Figure 5. A perspective showing the elevation of the shading devices above the ground and the mesh colored based on the heatmap.
AR-ASSISTED PROTOTYPING
The project's 3D forms were actualized by bending a continuous, thin film to conform to the generated patterns and forming joints at intersections of the film. These films, crafted from a lightweight, flexible, UV-resistant material – 0.02 inches (0.5 mm) thick and 48 inches (1219 mm) wide polycarbonate – made the bending process relatively uncomplicated. Moreover, the thermoplastic characteristics of the polycarbonate permitted it to be shaped without fracturing or needing a mold.
To support the construction of the prototypes, we used the Fologram app to establish an Augmented Reality (AR) aided construction environment. The AR model's primary function was to render the design visible in real-time as it was assembled and to offer a guide for the bending of the polycarbonate. This ensured that the prototype closely mirrored the intended design. In addition, the digital 3D model could be loaded onto AR-compatible devices, allowing it to be visualized during the construction process.
Construction tasks were divided into supervisory and building roles. Using an iPad handheld device, the supervisor monitored the overall model, ensuring that the prototype retained its correct form. Additionally, one individual donned an AR headset (Microsoft HoloLens2) to facilitate the construction process (see Figure 6).
Figure 6. 1:1 prototype assembly process. Supervisors on the left are comparing the built form to the AR model and inspecting it for any inconsistencies.
The builders, equipped with Microsoft HoloLens, guided the clamping and welding of the polycarbonate at a more local scale. A slider interface was implemented to create a more interactive process that allows the builder to alter the percentage of the AR model shown at a time (Figure 7). With this, the builders were able to visualize segments of the prototype without the overlay obstructing their vision.

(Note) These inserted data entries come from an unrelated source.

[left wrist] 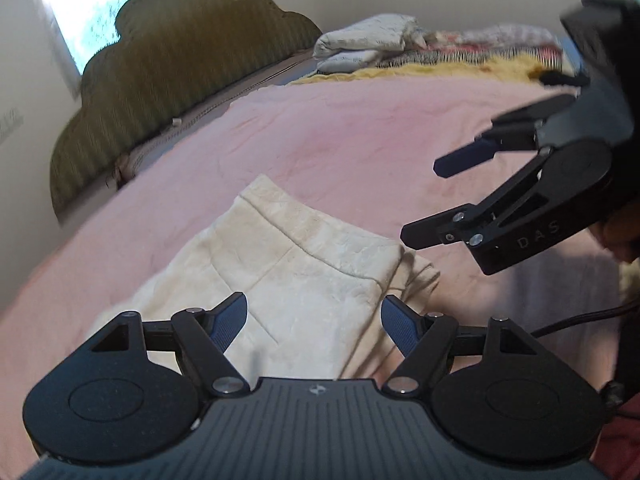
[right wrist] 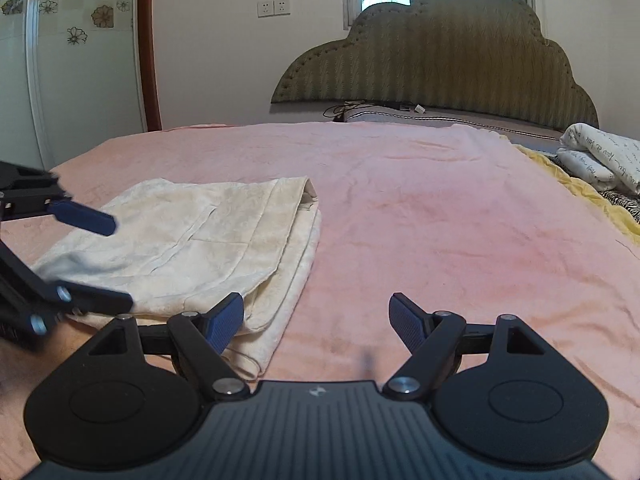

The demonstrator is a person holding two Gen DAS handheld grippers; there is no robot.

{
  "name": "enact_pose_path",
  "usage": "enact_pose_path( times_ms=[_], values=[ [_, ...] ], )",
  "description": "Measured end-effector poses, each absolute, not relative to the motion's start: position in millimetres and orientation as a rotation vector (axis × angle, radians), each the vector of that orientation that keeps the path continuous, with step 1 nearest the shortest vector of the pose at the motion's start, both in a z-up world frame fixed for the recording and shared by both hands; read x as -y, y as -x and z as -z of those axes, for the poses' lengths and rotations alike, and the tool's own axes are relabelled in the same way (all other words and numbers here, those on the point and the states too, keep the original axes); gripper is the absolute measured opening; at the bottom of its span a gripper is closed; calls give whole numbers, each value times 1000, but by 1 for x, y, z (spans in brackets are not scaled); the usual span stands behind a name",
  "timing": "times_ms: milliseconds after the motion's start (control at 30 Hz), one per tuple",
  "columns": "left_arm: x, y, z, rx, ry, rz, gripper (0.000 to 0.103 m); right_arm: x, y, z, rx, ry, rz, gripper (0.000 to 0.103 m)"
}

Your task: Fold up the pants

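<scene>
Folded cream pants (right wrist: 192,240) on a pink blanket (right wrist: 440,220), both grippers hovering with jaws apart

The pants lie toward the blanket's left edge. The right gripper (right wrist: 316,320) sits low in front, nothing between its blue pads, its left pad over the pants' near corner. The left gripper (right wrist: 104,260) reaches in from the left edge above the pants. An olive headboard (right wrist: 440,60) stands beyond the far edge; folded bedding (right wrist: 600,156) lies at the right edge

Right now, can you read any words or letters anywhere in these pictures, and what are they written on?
"DAS": pale letters on the side of the black right gripper, seen from the left wrist.
Cursive black writing on the folded white bedding: too small to read.
Small logo mark on the black ribbed gripper body: a symbol, no letters.
Nothing readable on the folded cream pants.
</scene>
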State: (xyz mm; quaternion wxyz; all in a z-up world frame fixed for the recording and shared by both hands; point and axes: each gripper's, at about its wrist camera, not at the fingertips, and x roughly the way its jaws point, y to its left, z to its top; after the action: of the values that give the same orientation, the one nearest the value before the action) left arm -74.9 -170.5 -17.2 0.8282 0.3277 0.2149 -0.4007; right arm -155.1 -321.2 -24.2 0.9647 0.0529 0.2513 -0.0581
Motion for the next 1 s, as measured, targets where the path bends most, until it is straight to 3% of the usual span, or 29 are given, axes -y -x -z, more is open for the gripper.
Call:
enact_pose_path(
  times_ms=[333,500,667,1000],
  values=[
    [191,78,35,-408,-827,872,55,313,159,24,-449,-90,64,80],
    [191,70,34,-478,-743,924,27,306,158,22,-454,-70,15,80],
    [181,63,30,-490,-645,941,21,296,156,16,-416,-55,-40,76],
    [172,48,18,-518,-503,948,20,256,140,16,-414,466,5,76]
  ],
)
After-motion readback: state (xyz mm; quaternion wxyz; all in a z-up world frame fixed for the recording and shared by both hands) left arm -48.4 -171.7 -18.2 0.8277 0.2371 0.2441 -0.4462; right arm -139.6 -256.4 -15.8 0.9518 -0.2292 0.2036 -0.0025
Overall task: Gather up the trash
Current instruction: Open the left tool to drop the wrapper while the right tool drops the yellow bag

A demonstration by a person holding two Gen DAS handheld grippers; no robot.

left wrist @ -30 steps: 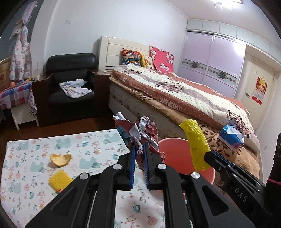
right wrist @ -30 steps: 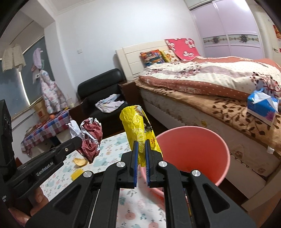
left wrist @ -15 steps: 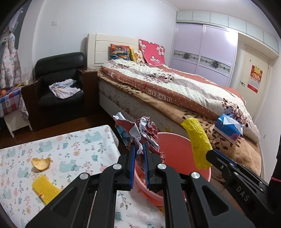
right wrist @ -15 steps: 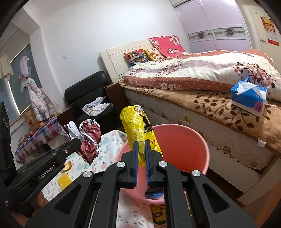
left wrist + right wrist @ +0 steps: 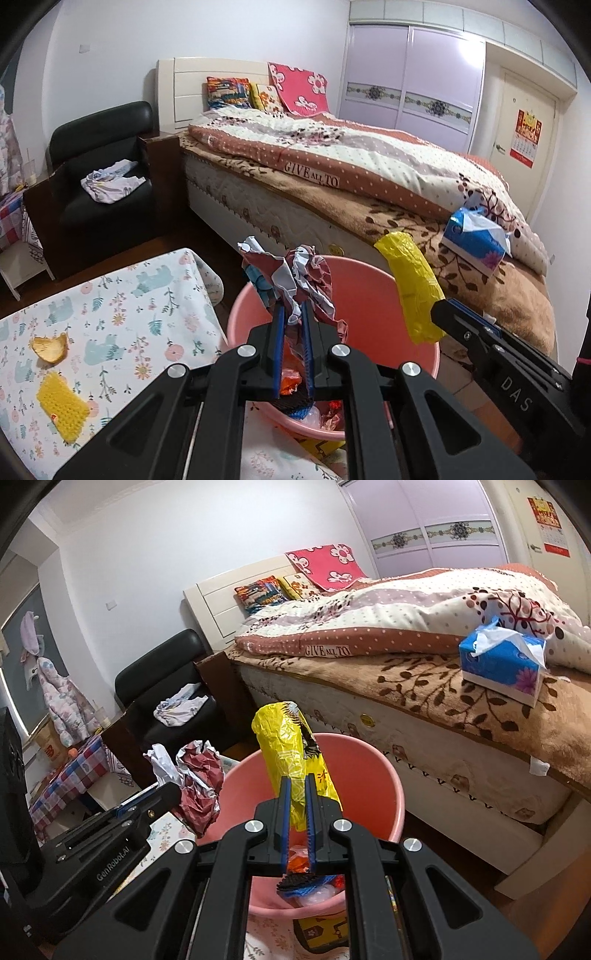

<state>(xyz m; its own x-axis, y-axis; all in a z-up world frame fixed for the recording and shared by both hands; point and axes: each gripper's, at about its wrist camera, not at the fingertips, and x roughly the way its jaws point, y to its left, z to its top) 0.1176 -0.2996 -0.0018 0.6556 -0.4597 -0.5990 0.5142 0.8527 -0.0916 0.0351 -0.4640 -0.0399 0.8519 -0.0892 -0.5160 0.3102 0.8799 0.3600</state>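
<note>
Moved from beside the pink bucket to above its mouth: crumpled wrapper, yellow bag, both hand-held grippers.

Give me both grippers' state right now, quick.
Left gripper: shut on crumpled red-and-white paper.
Right gripper: shut on yellow plastic wrapper.

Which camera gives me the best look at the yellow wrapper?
Right wrist view: the yellow wrapper stands centred, clamped in the right gripper above the pink bin, print visible. Left wrist view shows it only sidelong at the right, lower end hidden.
</note>
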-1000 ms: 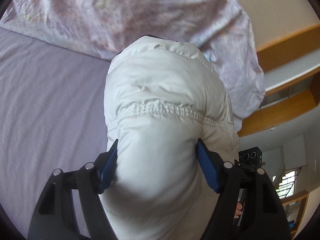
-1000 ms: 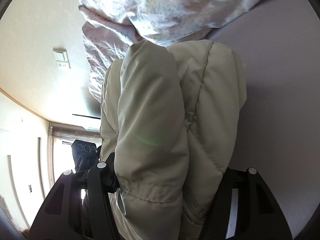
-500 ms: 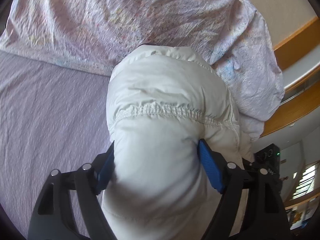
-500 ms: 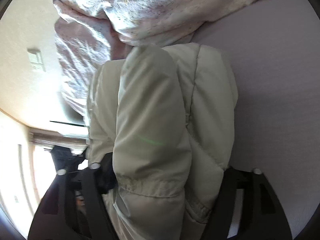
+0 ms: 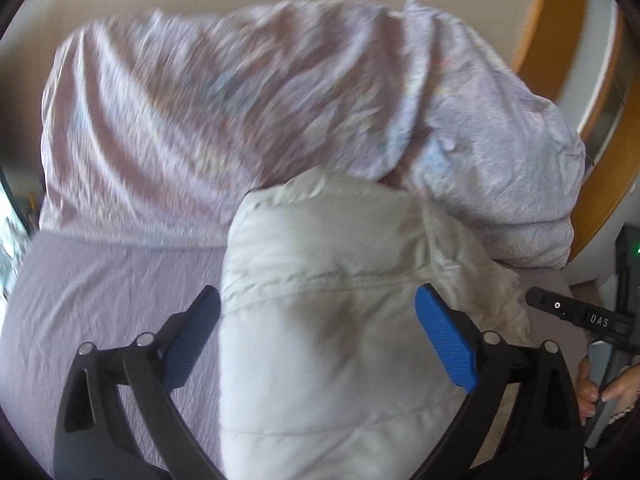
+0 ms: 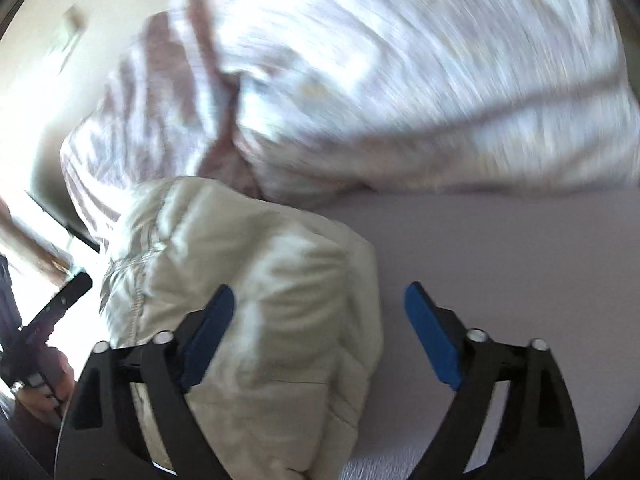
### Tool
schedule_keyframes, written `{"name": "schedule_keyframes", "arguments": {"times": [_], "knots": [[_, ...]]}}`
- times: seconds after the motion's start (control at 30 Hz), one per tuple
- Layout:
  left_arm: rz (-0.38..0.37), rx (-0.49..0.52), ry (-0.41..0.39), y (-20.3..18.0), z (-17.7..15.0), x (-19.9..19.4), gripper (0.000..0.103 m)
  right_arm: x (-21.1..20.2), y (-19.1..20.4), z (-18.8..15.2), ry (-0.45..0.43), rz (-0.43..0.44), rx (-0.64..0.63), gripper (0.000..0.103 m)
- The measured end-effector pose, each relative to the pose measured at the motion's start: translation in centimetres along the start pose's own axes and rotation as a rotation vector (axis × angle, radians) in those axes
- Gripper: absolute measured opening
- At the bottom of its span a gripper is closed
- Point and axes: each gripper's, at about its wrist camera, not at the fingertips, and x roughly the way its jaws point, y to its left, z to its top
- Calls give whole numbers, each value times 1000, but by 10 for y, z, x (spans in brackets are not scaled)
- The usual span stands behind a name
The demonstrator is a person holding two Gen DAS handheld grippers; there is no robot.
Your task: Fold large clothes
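Left wrist view: a folded white puffer jacket [image 5: 332, 320] lies on a bed [image 5: 100, 320] covered by a lilac sheet, its far end touching a heaped, crumpled lilac duvet [image 5: 260, 112].
Left gripper [image 5: 318, 312]: jaws apart, the 2 blue pads flanking the jacket's bundled width; the left pad [image 5: 192, 340] sits just beside the fabric, the right pad [image 5: 446, 340] against or just beside it, and whether either presses in cannot be told.
Jacket detail: a stitched seam crosses the bundle between the pads, and a ruffled edge spills toward the right.
Right edge of the left wrist view: the other tool's black finger shows beside the jacket, with a hand [image 5: 604, 390] below it and a wooden frame [image 5: 560, 40] behind the duvet.
Right wrist view: the same jacket [image 6: 256, 300], here cream in tone, sits left of centre on the bed [image 6: 500, 260], beneath the blurred duvet [image 6: 380, 80].
Right gripper [image 6: 320, 316]: jaws wide apart; the left pad [image 6: 208, 336] overlaps the jacket's top, the right pad [image 6: 434, 340] hangs over bare sheet, well clear of the fabric.
Focus: both views are motion-blurred, the duvet most of all.
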Motion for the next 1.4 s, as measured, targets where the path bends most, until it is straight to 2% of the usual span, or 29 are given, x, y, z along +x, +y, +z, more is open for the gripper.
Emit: {"name": "schedule_keyframes", "arguments": {"times": [0.13,0.2,0.3,0.43,0.67,0.9,1.4], "knots": [[48,44,-1,-19,-8,11,101,-3,36,-6,-91,-76,-128,75],[58,45,26,-21,-11,21,101,9,47,-3,-87,-87,-142,71],[55,41,54,-18,-17,31,101,28,52,-6,-47,-85,-126,70],[62,72,43,-18,-20,37,101,41,58,-13,-31,-100,-132,70],[87,78,42,-15,-21,52,101,60,53,-22,-8,-108,-119,71],[96,86,28,-11,-24,60,101,74,47,-27,9,-108,-89,77],[106,83,-4,-7,-32,65,101,94,38,-31,-16,-103,-63,84]]}}
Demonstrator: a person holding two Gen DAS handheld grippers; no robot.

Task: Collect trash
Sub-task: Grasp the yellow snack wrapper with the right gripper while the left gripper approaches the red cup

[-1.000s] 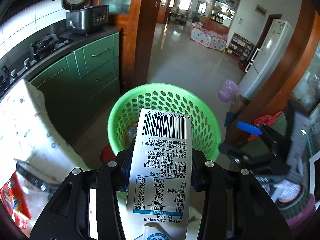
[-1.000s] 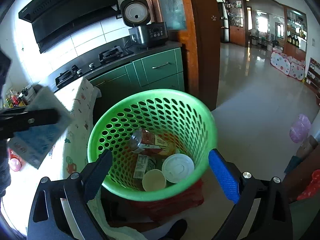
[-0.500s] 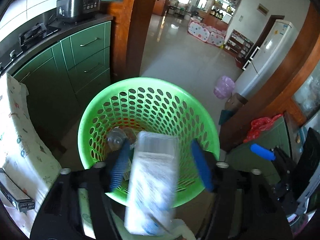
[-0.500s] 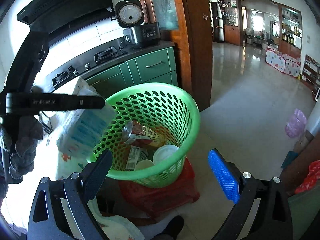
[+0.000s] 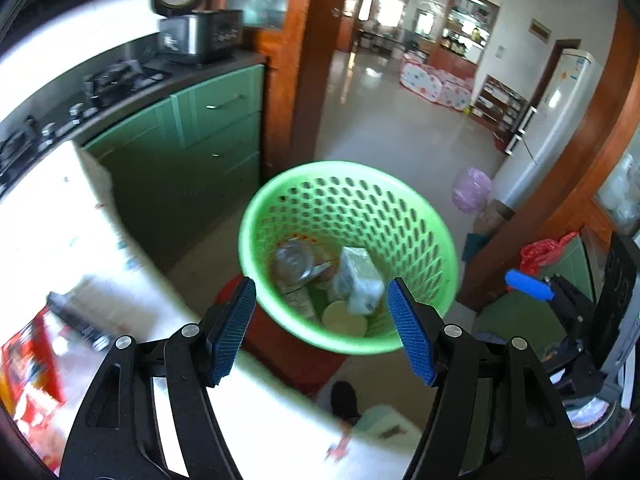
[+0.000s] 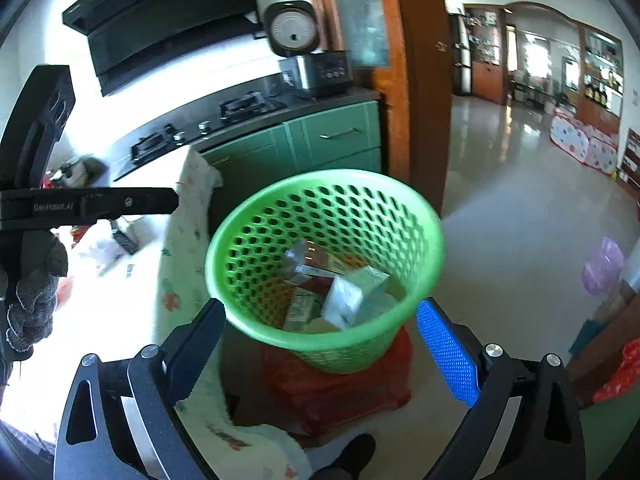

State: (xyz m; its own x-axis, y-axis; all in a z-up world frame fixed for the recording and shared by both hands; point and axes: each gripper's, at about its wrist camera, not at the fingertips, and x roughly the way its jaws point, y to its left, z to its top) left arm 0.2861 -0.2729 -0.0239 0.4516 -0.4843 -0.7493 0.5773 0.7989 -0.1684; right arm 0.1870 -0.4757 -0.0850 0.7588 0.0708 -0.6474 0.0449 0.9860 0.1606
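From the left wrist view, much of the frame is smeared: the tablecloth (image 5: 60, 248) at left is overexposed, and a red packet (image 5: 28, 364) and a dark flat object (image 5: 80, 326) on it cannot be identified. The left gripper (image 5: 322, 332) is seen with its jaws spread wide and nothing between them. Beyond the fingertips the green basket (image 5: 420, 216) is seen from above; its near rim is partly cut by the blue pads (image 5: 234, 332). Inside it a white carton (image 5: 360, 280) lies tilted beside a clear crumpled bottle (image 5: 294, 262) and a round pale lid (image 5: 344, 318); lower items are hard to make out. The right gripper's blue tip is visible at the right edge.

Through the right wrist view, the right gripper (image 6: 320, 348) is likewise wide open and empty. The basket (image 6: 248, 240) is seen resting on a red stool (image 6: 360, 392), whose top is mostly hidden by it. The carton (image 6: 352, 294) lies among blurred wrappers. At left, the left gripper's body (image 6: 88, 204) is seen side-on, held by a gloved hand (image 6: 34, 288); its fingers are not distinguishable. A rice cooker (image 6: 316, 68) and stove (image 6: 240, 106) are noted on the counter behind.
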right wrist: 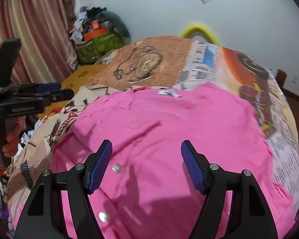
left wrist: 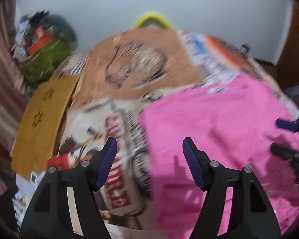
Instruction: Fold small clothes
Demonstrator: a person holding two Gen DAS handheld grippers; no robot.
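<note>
On the printed bedspread point(right wrist: 213, 59) a pink garment point(right wrist: 169, 123) lies spread flat, its white neck label point(right wrist: 167, 93) at the far edge and its snap buttons point(right wrist: 116, 168) close under the right gripper point(right wrist: 146, 166). It fills most of the near side of the bed, with an orange blanket point(right wrist: 149, 59) beyond it.

Both tongs are released. The right gripper hangs over the buttoned front with its jaws apart and nothing between them. The left gripper point(left wrist: 149, 163) straddles the garment's left edge, also empty — its pads press on no cloth. In the right wrist view a hand point(right wrist: 12, 137) carries that left tool off to the side.

The garment seems to point away from the person, neck far and hem near, so its long axis runs from near to far. The left wrist view is blurred, so the exact line of the left edge is hard to read.

The step in hand looks like taking hold for a first fold. To do it well, each gripper should pinch one side edge cleanly — through both layers — at matching points along that axis, then carry the cloth over evenly so the crease runs parallel to the button line and no snaps bunch underneath.
</note>
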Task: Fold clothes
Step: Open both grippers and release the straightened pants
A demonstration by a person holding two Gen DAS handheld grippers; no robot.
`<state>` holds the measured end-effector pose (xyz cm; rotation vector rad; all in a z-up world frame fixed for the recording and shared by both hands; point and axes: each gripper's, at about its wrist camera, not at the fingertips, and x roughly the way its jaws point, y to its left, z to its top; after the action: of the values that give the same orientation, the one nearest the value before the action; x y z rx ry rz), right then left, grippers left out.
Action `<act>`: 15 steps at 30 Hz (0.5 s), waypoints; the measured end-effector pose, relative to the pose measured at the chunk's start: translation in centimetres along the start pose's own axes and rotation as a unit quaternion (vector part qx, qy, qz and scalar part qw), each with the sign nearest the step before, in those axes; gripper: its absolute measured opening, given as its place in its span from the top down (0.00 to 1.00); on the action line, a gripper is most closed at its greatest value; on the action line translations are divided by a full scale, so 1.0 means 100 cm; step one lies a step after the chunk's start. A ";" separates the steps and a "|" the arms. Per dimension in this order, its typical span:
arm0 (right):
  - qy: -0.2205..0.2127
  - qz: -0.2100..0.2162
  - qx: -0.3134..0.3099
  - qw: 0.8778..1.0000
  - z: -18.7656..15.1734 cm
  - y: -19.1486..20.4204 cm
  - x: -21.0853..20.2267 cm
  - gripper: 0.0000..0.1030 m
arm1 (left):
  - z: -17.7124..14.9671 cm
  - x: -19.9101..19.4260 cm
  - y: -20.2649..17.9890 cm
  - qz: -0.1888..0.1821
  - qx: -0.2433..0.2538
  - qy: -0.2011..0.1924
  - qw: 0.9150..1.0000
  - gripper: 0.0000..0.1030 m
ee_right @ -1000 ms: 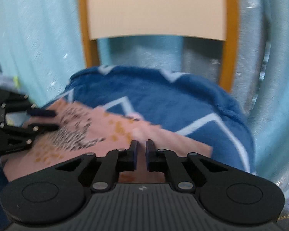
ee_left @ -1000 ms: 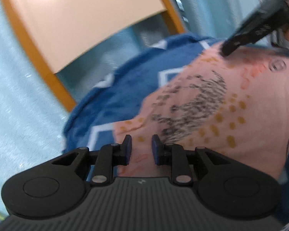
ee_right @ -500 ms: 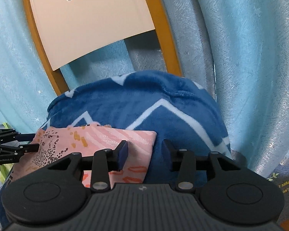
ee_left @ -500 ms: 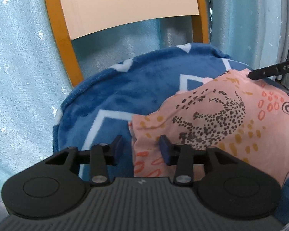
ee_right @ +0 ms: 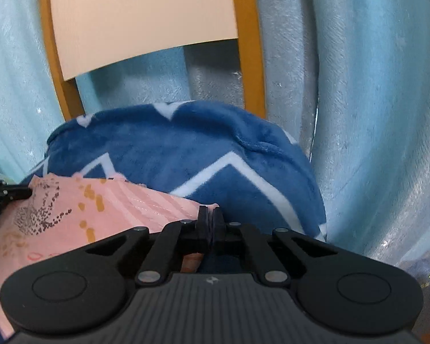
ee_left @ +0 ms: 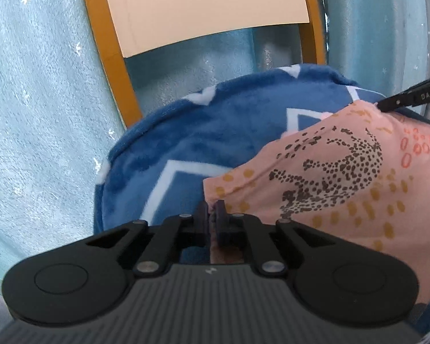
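A pink garment [ee_left: 344,177], printed with black dots and orange marks, is pinched at opposite corners by the left gripper [ee_left: 212,213] and the right gripper [ee_right: 211,220]. Ahead of both, a blue blanket [ee_right: 192,154] is draped over a chair [ee_right: 252,66], with a curtain [ee_right: 372,100] behind.

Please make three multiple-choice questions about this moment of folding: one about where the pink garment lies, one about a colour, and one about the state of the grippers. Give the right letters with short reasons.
1. Where does the pink garment lie?
A. on the blue blanket
B. on the chair back
C. on the curtain

2. What colour is the zigzag pattern on the blanket?
A. yellow
B. white
C. red

3. What is the state of the two grippers?
A. both open
B. only the left shut
C. both shut on the garment's edge

Answers:
1 A, since blue blanket shows around and under the pink cloth.
2 B, since the stripes are white.
3 C, since the left gripper and the right gripper each pinch pink fabric between closed fingers.
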<state>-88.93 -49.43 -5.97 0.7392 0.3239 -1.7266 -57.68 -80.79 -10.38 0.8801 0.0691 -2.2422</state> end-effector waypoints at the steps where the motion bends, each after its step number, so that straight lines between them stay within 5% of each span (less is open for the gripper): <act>1: -0.003 -0.009 -0.007 1.000 0.000 0.001 -0.003 0.98 | 0.001 -0.002 0.000 0.007 0.002 -0.001 1.000 0.87; 3: -0.012 -0.027 -0.026 0.999 0.001 0.005 -0.014 0.84 | 0.003 -0.009 0.001 0.027 0.008 -0.004 1.000 0.79; 7: -0.058 -0.033 -0.072 0.995 0.005 0.027 -0.043 0.79 | 0.015 -0.031 -0.005 0.035 0.010 -0.022 0.999 0.80; 12: -0.050 0.046 -0.146 0.987 0.007 0.079 -0.038 0.80 | 0.030 -0.030 -0.039 -0.090 0.005 -0.054 0.994 0.79; 15: -0.027 0.070 -0.184 0.980 0.003 0.098 -0.015 0.80 | 0.030 -0.005 -0.064 -0.088 0.060 -0.034 0.994 0.79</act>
<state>-79.56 -51.26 -3.21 0.4330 0.5238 -1.4956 -63.28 -76.63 -9.01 0.8912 -0.0213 -2.4607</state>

Figure 7. The 1:1 augmented prototype assembly process, shows the geometrical overlay and the user interface.
Small-scale prototype iterations were constructed at various scales to test joint methods and the bending behavior. The smaller prototypes employed heat-based tools of varying temperatures, including hot air guns, impulse heat sealers, soldering irons, and welding guns. The types of welded joints tested include punctured fusion welds, continuous fusion welds, circular fusion welds, and W-shaped fusion welds (Figure 8). From the preliminary tests, intermittent W-shaped fusion welds were deemed the strongest of these options.
Figure 8. The W-shaped fusion welding tool and its application for the 1:1 prototype
For the 1:1 prototype, we used W-shaped fusion welds. We welded five points evenly spaced along the vertical axis at points where the polycarbonate film had to be joined. At most, a single joint connected five layers. The prototype joints were roughly aligned along a central axis to both strengthen it in the direction of the cables and to allow the prototypes to be compressed for storage. A two-story truss system was constructed on-site, and the 1:1 prototype was hung in the air for one week to test the feasibility of the joints. Several cameras were used to monitor the prototype for this duration, and its effects on on-site conditions were monitored.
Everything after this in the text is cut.